Feinstaub - es stinkt!

08.03.2011 09:13

Bürger protestieren gegen geplantes Logistik-Zentrum

Mit Transparenten und maskiert mit Atemschutzmasken haben sich 150 Anrainer am Montag vor dem Schloss Mirabell versammelt. Sie machten erneut ihrem Ärger über ein geplantes 24-Stunden-Logistikzentrum in Salzburg-Gnigl lautstark Luft und forderten von Bürgermeister Heinz Schaden Rückendeckung. "Diesel-Abgase - Gnigl erstickt", "Mehr Mut von der Politik", oder "Feinstaub - es stinkt!"

"Wir fordern von der Politik Unterstützung", rief Anrainer-Sprecher Bernhard Hittenberger ins Mikrofon. Die Spedition Quehenberger plant im Gewerbegebiet ein neues 24-Stunden-Logistikzentrum (siehe Infobox).
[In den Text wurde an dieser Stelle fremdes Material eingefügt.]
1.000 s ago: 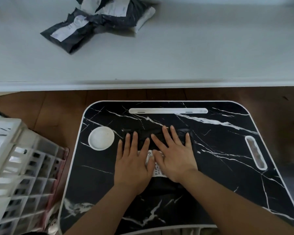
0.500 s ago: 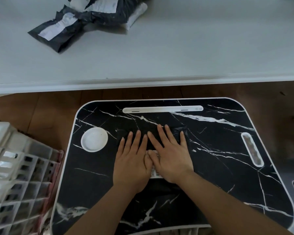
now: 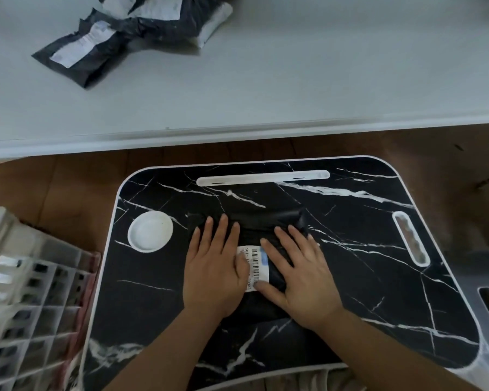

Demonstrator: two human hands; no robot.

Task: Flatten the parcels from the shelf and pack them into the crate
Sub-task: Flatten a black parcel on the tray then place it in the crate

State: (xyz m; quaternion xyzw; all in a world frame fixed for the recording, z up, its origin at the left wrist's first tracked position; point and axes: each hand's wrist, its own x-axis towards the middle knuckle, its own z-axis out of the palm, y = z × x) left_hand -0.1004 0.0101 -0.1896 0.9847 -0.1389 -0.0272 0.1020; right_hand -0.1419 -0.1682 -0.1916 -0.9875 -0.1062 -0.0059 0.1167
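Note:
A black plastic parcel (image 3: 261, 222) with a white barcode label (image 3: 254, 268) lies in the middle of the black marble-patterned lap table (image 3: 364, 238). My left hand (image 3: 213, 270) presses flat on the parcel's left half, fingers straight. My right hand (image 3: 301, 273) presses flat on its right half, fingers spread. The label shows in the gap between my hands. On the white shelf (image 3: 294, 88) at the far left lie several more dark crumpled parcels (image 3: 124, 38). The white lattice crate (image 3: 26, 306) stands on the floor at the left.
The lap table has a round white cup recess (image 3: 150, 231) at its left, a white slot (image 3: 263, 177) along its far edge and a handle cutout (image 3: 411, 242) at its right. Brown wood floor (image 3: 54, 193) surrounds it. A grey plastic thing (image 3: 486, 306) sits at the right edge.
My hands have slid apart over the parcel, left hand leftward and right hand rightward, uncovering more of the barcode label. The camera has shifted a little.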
Nachtfahrverbot und Tonnagebeschränkung
Die aufgebrachten Bürger pilgerten in den Stadtsenat und lieferten sich ein heißes Wortgefecht mit Bürgermeister Schaden. "Wir wollen die Interessen der Bürger gewahrt wissen", riefen sie. "Wir werden uns strikt an die rechtlichen Vorgaben halten", versuchte Schaden zu beruhigen.

"Ich sage die Wahrheit und würde diese strapazieren wenn ich behaupte, der Stadtsenat kann dieses Projekt verhindern", gab er offen zu. Nachsatz: "Wir überprüfen ein Nachtfahrverbot und eine Tonnagebeschränkung für Lkws!"

Das letzte Wort scheint in der Angelegenheit also noch nicht gesprochen. Die Spedition Quehenberger prüft auch alternative Standorte.